Your task is to repeat exactly the lines below between the line holding "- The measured" and the line holding "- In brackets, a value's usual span", inclusive, and only those.

━━━ Records to use

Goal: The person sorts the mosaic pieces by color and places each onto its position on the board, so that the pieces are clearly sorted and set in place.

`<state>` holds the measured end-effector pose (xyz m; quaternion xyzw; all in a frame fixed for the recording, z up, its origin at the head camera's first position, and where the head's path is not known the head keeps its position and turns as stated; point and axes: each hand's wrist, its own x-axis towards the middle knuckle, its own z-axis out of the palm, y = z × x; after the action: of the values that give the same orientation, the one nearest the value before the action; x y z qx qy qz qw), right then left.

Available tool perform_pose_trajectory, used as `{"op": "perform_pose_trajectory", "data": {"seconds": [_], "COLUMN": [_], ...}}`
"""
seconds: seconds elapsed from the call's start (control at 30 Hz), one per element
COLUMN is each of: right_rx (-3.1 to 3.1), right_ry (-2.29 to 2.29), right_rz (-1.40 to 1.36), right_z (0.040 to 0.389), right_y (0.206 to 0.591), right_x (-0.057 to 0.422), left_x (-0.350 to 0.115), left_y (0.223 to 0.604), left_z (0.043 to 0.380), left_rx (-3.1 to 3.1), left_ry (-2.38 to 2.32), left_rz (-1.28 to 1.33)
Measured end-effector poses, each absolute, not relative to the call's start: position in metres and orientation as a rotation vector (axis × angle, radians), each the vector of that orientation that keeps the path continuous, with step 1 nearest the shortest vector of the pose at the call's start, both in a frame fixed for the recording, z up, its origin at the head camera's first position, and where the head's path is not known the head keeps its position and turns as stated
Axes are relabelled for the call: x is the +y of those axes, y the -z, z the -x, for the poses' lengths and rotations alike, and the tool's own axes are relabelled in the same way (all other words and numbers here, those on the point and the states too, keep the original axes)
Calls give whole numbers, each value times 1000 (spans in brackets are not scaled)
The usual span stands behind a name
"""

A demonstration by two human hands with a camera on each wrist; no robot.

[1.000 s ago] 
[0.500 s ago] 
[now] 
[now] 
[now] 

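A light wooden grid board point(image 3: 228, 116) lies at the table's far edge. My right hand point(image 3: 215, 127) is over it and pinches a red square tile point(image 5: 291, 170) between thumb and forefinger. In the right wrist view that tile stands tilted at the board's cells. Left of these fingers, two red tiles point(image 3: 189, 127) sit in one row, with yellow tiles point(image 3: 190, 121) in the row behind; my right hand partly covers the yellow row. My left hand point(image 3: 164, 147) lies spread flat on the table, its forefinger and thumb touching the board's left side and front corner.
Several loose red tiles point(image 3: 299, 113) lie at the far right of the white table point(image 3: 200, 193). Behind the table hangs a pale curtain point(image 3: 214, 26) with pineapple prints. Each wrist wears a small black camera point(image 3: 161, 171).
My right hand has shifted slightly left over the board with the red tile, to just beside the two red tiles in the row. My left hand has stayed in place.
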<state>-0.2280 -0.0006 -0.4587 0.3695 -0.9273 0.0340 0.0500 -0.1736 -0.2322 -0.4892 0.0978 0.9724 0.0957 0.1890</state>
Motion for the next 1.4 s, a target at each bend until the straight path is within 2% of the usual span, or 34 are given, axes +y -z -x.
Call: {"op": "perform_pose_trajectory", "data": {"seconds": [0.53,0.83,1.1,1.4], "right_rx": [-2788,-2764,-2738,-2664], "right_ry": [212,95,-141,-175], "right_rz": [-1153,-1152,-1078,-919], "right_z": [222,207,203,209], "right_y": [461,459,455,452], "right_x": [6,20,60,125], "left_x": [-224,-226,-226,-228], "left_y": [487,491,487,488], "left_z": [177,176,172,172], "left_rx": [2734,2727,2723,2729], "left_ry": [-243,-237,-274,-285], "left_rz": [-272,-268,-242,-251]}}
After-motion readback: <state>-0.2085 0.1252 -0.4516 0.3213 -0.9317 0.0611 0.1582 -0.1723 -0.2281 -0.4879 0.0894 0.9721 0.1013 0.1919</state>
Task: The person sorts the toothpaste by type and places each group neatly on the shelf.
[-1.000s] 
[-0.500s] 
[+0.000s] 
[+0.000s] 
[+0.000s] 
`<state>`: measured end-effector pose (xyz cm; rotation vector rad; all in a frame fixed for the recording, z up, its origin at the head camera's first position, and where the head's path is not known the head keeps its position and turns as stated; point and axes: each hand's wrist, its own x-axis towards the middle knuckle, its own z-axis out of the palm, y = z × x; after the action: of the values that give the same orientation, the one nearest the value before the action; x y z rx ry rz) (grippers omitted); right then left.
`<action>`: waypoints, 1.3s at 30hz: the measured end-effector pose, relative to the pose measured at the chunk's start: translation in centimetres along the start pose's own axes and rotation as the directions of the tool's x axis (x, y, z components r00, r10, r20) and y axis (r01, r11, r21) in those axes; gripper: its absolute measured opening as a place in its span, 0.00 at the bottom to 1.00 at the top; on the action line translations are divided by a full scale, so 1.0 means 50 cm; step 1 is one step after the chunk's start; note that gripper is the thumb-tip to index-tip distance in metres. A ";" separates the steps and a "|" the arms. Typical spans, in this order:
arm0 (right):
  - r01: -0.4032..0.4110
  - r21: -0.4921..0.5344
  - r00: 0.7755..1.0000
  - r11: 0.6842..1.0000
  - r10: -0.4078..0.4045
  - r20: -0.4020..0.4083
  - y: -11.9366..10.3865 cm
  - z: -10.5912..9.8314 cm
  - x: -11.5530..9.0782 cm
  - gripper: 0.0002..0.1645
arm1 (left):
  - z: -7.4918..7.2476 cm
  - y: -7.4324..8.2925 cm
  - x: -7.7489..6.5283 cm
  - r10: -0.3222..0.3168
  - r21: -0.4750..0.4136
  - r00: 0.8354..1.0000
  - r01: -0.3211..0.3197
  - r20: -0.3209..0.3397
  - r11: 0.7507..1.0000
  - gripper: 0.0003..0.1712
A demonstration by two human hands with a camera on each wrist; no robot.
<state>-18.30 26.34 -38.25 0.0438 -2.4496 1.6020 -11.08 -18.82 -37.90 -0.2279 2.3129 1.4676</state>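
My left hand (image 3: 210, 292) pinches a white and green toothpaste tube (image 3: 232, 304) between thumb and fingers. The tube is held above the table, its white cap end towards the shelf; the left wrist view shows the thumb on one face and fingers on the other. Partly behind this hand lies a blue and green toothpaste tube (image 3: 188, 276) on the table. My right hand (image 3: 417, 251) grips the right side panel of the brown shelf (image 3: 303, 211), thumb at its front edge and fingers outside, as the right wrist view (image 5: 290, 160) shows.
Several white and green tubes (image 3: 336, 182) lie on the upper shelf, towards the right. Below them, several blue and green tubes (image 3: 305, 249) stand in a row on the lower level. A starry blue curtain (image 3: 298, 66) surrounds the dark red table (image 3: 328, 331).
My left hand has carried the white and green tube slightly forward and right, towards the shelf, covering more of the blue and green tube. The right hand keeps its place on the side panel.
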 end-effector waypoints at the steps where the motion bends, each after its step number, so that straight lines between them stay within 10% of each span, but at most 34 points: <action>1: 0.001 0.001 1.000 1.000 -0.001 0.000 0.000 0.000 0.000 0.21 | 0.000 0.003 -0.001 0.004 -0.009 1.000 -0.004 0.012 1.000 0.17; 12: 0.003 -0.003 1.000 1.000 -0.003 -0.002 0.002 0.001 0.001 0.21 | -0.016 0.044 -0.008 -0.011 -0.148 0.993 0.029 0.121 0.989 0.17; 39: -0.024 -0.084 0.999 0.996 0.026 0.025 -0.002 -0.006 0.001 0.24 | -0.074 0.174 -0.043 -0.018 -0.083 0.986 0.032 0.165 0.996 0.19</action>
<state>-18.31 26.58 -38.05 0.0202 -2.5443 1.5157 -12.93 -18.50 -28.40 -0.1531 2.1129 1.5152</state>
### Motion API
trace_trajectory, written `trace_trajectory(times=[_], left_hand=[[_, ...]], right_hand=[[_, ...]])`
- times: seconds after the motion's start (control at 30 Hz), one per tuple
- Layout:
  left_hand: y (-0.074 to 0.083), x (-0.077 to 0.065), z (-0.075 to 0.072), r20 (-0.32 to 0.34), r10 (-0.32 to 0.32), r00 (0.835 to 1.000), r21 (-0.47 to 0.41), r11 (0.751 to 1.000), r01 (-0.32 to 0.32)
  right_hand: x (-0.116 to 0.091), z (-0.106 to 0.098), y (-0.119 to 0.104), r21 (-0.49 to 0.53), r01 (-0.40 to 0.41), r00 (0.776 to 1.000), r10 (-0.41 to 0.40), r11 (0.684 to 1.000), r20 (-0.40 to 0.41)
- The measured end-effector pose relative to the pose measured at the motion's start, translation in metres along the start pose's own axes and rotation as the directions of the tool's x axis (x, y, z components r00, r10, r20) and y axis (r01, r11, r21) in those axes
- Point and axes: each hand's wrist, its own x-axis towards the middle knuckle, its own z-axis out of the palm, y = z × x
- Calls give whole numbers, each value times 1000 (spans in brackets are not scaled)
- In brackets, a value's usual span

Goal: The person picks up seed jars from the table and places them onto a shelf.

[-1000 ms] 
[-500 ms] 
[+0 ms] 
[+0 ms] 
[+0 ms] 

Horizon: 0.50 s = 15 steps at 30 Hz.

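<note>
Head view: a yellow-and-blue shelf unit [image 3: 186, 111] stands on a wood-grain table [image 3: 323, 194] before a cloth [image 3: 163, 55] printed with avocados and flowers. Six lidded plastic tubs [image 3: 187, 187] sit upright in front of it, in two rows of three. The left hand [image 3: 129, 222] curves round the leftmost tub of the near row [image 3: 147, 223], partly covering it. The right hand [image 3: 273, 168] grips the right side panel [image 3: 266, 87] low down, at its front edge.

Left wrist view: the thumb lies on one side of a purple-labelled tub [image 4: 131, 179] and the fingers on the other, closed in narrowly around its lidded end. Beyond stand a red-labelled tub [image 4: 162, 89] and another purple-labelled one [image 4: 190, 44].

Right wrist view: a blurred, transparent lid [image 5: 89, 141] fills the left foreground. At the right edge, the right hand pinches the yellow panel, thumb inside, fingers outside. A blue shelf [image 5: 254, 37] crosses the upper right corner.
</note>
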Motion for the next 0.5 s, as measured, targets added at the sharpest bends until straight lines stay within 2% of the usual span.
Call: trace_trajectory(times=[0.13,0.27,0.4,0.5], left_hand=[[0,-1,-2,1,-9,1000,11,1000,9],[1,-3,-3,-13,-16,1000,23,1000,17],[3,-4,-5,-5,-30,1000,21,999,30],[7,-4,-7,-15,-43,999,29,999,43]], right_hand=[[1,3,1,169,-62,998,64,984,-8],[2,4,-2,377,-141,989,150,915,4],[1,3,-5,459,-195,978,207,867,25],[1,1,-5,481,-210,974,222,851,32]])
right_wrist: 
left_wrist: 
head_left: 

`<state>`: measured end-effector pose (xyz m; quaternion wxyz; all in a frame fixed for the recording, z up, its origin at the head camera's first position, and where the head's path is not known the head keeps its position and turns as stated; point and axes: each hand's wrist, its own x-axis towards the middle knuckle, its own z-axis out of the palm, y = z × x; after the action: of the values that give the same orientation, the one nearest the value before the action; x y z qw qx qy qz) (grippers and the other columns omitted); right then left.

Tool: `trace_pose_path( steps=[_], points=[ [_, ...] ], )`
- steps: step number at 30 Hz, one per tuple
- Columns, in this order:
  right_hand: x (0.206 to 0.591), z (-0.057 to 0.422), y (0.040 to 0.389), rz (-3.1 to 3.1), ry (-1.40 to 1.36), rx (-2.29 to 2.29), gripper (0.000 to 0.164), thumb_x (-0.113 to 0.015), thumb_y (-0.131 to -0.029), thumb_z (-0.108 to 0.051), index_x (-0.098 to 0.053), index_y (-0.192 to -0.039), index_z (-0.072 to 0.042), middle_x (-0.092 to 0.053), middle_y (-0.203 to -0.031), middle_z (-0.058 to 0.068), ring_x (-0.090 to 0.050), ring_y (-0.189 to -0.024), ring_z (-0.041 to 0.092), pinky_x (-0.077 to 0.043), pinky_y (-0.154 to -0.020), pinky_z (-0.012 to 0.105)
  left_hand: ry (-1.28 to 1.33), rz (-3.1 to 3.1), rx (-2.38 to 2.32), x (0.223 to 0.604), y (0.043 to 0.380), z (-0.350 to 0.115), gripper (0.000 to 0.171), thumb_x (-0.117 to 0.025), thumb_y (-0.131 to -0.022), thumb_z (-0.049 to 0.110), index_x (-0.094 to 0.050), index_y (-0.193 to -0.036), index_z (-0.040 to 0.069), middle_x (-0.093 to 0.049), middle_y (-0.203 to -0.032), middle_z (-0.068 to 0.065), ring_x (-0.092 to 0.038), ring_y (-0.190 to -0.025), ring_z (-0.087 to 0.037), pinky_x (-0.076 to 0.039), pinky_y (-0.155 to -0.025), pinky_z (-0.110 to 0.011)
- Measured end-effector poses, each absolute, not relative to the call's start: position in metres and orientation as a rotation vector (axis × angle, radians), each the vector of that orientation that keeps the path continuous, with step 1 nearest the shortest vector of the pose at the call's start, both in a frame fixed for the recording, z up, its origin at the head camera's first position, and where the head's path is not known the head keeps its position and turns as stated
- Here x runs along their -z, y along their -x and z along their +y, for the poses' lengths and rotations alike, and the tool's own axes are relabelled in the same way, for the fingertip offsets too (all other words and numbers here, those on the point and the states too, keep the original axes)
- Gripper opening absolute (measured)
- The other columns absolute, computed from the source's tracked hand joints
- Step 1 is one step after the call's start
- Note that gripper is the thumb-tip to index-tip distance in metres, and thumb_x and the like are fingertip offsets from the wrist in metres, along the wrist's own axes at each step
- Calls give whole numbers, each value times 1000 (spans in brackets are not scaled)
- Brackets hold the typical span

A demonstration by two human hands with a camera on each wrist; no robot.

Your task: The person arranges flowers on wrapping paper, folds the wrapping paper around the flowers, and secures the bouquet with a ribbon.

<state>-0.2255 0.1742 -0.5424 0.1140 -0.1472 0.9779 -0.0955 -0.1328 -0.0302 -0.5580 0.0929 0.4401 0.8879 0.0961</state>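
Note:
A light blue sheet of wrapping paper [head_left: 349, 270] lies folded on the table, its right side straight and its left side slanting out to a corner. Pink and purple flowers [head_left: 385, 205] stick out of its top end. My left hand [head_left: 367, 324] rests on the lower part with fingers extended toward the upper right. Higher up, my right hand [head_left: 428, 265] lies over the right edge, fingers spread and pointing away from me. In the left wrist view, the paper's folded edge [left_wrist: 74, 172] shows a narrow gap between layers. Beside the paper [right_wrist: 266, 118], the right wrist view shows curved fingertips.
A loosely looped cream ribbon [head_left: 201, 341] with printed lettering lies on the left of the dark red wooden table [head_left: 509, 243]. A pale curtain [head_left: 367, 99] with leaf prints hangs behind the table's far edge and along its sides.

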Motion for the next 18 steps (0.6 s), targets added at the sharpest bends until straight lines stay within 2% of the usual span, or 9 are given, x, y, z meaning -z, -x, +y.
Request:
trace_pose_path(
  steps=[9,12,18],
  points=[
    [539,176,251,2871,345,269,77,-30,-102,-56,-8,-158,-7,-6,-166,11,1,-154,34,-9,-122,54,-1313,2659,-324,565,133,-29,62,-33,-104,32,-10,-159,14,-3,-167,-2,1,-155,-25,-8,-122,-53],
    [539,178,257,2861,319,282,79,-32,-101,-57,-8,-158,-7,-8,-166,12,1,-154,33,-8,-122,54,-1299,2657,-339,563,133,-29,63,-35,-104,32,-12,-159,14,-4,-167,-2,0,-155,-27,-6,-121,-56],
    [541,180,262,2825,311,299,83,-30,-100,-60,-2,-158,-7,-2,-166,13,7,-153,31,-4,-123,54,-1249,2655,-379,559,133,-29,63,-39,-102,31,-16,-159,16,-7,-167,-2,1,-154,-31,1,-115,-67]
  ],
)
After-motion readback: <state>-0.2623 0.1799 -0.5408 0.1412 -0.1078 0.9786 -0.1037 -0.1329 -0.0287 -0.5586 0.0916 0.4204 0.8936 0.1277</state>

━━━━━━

**Solution for this task**
- The measured end-effector pose relative to the pose measured at the motion's start, translation in metres along the start pose's own axes and rotation as the directions of the tool's x axis (x, y, z components r00, r10, r20) and y axis (r01, r11, r21) in those axes
- Point and axes: each hand's wrist, its own x-axis towards the middle knuckle, its own z-axis out of the palm, y = z × x
- Calls give whole numbers, each value times 1000 (spans in brackets are not scaled)
- In brackets, a value's usual span

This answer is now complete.